* Task details:
When a picture appears in the listing, leave it out and copy the rest exactly as it stands.

* Information shown:
- - - - -

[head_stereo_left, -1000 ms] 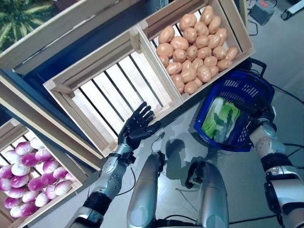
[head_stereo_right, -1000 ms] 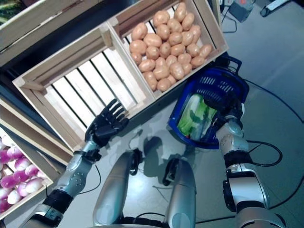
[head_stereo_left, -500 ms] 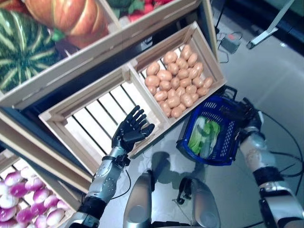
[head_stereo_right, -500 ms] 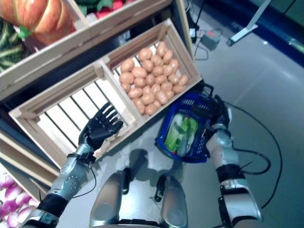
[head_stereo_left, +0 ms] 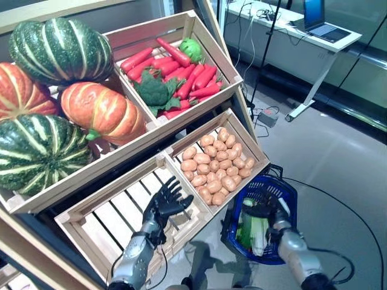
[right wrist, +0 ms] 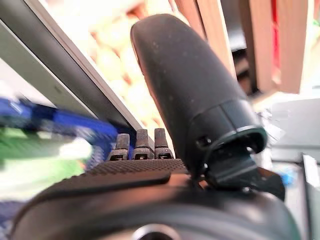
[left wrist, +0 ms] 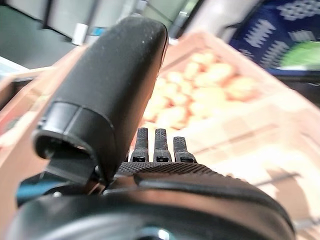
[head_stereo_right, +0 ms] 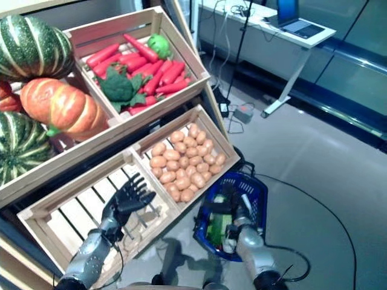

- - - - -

* Output for this exercise:
[head_stereo_left, -1000 ms] 
[head_stereo_right, -1000 ms] 
[head_stereo_left, -500 ms] 
[head_stereo_right, -500 ms] 
[head_stereo_left, +0 ms] 
[right wrist, +0 ms] 
[left wrist, +0 ms] 
[head_stereo_right, +0 ms] 

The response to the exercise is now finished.